- [What is required]
For the listing below, return the line containing "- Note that", the line containing "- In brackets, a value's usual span", and all lines in between, exactly as written and nothing else.

--- Excerpted records ---

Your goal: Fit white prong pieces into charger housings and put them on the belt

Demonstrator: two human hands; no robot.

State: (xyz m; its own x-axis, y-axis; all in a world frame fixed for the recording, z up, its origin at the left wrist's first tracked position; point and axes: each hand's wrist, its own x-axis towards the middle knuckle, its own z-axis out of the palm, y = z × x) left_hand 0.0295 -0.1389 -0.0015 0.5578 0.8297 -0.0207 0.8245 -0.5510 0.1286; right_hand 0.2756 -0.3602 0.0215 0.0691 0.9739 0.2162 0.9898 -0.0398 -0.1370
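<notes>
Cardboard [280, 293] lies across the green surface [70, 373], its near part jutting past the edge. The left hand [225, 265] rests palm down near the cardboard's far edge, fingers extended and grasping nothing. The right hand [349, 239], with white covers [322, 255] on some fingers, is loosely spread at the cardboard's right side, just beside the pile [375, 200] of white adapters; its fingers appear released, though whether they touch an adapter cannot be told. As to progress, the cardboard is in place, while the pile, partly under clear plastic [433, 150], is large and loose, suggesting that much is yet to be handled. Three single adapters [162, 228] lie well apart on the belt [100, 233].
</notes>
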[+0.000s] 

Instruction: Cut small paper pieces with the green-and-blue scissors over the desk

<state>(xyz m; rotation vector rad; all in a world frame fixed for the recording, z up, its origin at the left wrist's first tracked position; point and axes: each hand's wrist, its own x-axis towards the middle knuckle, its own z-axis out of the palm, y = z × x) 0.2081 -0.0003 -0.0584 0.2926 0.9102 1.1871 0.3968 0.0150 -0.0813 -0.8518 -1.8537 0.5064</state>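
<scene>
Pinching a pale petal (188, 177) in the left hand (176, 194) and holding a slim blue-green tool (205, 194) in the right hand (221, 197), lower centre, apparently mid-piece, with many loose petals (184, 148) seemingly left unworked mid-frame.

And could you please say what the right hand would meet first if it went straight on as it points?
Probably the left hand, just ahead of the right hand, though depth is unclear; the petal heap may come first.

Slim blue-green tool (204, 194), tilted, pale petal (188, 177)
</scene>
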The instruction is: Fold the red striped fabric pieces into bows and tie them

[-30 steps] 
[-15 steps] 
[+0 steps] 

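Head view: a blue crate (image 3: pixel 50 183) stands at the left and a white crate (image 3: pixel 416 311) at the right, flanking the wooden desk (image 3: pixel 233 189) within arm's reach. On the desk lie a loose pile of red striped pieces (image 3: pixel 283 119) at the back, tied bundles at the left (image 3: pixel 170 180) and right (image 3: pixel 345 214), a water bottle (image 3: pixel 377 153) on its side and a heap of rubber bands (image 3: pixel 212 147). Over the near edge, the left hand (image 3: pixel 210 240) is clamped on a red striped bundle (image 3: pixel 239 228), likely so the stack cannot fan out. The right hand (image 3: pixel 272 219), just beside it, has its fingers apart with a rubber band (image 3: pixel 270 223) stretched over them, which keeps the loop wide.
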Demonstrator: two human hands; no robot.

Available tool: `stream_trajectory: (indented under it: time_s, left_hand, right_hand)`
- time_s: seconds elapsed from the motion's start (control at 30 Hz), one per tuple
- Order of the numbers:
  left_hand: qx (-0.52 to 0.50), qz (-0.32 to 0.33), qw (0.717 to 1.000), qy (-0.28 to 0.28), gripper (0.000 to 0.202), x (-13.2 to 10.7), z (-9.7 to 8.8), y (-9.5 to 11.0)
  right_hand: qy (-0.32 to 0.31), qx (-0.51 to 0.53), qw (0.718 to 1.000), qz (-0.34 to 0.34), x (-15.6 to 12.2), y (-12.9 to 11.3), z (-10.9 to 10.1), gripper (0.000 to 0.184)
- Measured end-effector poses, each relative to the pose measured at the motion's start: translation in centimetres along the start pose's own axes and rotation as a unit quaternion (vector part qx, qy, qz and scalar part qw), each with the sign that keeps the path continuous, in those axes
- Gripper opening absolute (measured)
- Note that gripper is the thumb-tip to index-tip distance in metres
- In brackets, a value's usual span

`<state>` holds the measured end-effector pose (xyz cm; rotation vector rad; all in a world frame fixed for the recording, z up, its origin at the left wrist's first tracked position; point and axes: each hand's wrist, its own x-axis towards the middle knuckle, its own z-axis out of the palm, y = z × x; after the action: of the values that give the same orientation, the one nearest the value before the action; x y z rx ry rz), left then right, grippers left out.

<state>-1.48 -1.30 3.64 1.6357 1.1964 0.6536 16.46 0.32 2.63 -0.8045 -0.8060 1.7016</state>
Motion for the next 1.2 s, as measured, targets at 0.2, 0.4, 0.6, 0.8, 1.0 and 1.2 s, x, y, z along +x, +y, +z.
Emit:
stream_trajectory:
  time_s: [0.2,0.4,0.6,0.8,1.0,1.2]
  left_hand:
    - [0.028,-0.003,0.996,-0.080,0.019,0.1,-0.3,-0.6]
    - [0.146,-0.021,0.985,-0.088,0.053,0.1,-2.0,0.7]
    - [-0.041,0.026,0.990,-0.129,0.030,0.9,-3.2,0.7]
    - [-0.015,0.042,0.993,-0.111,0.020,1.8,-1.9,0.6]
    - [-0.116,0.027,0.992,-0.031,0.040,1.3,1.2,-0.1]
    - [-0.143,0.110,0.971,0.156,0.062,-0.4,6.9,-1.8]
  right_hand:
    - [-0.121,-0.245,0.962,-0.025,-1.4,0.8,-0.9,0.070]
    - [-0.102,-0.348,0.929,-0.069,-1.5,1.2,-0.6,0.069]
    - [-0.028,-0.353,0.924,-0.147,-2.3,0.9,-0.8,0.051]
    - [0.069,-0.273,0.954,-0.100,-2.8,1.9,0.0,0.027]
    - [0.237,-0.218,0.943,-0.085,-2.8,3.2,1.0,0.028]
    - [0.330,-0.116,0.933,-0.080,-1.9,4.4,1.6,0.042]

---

- [Exercise solution]
- Note that gripper is the thumb-tip to index-tip distance in metres
- In brackets, a value's usual span

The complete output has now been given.